- _Required action_:
The string "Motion" appears in some lines of the entries that follow; copy each such line.

Stored records:
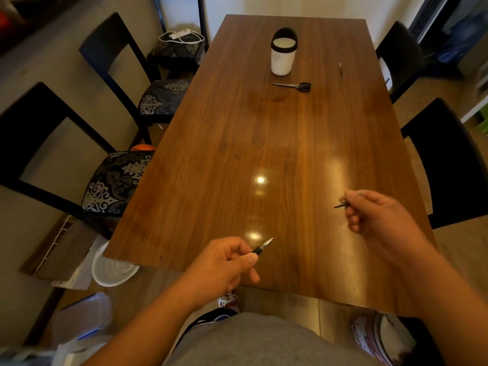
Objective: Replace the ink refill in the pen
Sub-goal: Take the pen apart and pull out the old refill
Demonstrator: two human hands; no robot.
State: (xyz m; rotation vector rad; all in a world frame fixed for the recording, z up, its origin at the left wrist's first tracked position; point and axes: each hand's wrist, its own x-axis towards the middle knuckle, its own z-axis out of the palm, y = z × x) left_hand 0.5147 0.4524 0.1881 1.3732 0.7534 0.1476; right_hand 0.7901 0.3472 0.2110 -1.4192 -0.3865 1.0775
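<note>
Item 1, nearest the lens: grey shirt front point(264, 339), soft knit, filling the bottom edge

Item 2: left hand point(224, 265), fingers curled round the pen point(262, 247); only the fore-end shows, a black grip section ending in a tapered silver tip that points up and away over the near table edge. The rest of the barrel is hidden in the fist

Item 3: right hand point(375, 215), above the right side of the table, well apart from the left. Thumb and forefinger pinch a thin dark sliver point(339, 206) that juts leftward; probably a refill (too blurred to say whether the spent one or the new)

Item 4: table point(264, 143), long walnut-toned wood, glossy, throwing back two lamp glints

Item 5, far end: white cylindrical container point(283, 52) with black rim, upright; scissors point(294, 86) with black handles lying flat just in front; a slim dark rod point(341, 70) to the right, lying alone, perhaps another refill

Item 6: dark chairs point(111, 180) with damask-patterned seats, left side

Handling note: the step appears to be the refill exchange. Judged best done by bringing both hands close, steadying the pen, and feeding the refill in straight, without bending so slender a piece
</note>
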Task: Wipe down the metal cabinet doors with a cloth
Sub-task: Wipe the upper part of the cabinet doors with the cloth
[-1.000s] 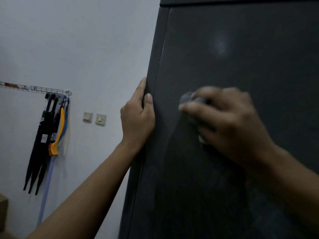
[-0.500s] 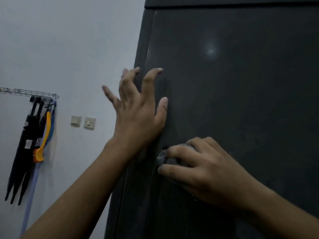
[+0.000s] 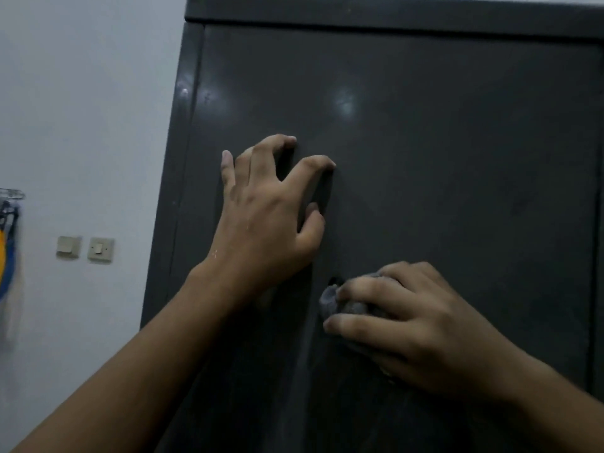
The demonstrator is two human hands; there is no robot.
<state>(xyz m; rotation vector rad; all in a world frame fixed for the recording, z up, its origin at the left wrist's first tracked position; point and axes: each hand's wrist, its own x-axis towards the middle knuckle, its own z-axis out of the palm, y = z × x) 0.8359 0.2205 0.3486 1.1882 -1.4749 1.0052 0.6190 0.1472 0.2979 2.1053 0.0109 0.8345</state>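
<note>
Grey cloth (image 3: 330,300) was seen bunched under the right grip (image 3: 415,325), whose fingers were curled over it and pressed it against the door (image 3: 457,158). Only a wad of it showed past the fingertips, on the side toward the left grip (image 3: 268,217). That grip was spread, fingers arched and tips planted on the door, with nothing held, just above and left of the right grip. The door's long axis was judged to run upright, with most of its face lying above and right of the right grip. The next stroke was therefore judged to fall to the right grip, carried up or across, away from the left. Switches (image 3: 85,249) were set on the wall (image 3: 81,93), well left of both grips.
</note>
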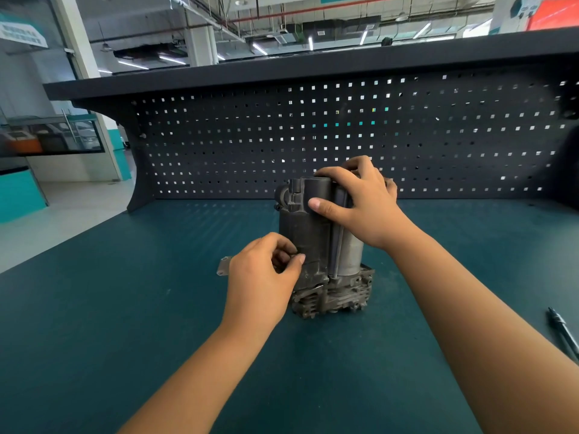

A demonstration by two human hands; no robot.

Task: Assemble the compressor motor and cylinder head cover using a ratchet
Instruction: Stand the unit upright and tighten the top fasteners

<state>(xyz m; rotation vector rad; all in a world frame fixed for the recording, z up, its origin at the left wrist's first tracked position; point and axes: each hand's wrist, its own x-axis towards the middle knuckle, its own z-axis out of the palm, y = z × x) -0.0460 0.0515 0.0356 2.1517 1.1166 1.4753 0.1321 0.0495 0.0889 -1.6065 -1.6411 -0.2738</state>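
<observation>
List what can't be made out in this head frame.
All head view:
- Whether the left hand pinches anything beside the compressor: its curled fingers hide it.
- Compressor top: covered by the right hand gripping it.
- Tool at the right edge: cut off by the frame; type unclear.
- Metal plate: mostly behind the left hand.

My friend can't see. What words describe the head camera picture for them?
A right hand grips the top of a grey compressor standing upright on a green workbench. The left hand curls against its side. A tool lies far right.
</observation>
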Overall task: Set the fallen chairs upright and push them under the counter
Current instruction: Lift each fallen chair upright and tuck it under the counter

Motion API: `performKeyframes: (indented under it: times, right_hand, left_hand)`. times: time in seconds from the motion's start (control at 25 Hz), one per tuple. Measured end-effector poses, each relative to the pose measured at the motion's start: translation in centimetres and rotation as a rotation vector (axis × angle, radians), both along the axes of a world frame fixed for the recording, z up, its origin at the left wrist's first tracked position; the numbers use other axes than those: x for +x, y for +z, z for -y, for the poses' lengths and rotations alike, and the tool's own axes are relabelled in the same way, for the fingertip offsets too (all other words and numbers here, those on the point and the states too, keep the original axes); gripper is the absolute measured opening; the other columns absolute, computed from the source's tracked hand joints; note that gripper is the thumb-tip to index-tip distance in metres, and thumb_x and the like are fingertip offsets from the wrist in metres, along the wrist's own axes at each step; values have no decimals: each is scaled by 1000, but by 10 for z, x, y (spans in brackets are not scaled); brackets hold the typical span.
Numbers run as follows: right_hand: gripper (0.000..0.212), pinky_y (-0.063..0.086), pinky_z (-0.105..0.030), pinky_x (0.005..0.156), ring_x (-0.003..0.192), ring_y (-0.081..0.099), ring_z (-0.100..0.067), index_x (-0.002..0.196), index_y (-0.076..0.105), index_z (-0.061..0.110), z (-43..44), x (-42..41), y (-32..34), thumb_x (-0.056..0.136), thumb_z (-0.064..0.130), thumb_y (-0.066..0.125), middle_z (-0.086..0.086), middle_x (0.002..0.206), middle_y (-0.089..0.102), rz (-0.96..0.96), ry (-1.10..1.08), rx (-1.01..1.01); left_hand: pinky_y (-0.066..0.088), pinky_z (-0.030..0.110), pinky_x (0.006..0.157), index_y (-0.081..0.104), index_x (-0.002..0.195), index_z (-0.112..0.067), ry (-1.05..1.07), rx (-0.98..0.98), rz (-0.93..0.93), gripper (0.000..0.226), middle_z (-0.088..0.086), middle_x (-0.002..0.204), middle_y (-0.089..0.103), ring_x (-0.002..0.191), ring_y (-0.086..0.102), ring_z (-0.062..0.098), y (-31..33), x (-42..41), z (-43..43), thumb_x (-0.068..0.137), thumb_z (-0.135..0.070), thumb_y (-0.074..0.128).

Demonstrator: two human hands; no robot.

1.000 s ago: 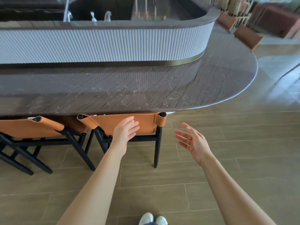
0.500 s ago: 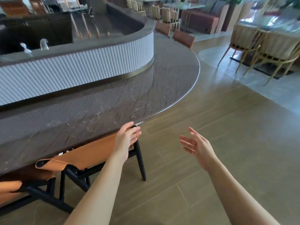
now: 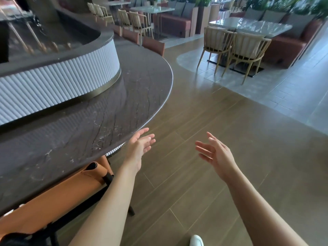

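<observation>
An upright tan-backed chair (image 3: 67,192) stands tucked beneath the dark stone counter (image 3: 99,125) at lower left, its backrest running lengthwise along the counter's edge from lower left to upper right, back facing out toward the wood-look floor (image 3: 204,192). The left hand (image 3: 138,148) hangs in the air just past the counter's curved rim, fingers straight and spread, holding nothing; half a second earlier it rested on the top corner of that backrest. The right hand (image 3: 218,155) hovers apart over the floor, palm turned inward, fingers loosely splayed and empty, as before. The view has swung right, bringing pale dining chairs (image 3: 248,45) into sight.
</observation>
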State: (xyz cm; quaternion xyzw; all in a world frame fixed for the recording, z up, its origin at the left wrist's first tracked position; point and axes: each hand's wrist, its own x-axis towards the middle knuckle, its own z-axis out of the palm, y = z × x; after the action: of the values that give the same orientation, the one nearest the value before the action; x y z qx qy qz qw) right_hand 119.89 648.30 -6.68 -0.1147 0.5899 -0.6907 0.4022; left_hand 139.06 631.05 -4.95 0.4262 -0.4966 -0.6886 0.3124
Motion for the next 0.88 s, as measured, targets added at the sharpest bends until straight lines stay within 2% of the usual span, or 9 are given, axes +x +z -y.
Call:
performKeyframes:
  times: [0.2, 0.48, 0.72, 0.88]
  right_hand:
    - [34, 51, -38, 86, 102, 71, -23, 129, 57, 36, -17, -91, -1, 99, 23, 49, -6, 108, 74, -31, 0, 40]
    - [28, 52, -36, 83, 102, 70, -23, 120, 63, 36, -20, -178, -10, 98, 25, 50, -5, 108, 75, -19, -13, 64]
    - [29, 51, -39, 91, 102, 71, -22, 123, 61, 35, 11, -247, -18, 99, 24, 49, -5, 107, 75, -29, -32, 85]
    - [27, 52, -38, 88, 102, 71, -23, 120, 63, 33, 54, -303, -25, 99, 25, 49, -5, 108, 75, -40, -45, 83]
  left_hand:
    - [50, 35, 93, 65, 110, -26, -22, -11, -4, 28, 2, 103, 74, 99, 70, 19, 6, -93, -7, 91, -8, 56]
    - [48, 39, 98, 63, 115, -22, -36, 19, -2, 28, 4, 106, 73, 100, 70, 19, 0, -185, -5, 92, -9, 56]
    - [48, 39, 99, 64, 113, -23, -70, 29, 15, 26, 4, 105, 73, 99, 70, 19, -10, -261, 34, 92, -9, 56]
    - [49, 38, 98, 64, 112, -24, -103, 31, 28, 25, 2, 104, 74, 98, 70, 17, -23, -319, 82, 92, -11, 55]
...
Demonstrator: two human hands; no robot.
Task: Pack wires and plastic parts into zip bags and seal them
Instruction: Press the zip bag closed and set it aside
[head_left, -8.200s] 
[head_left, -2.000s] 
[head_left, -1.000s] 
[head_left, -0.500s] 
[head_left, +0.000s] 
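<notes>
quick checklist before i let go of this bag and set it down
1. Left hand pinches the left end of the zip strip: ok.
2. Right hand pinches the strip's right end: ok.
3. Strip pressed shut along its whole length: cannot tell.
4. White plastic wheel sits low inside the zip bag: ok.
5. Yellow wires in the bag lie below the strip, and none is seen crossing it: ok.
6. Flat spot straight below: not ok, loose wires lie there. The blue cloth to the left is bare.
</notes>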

- _Answer area_:
Motion API: `performKeyframes: (indented under it: times, right_hand, left_hand)`. times: time in seconds from the motion's start (control at 25 Hz), one per tuple. Measured end-effector poses, each relative to the pose measured at the motion's start: translation in centimetres and rotation as a rotation vector (axis × angle, radians), both along the axes of a world frame fixed for the recording, z up, its origin at the left wrist's first tracked position; the numbers use other axes than those: x for +x, y for +z, z for -y, for the poses' lengths and rotations alike, and the tool's own axes are relabelled in the same way, for the fingertip offsets too (all other words and numbers here, those on the point and the states too, keep the original axes); gripper is the absolute measured opening; the other columns absolute, computed from the source's tracked hand joints; note that gripper is the thumb-tip to index-tip distance in metres, and thumb_x and the like are fingertip offsets from the wrist in metres, along the wrist's own axes at each step; values have no decimals: each is scaled by 1000, but by 10 for z, x, y (spans in brackets are not scaled); brackets hold the typical span.
Motion for the next 0.88 s, as measured, targets added at the sharpest bends until straight lines stay within 2% of the usual span, or 9 are given, axes +x +z -y.

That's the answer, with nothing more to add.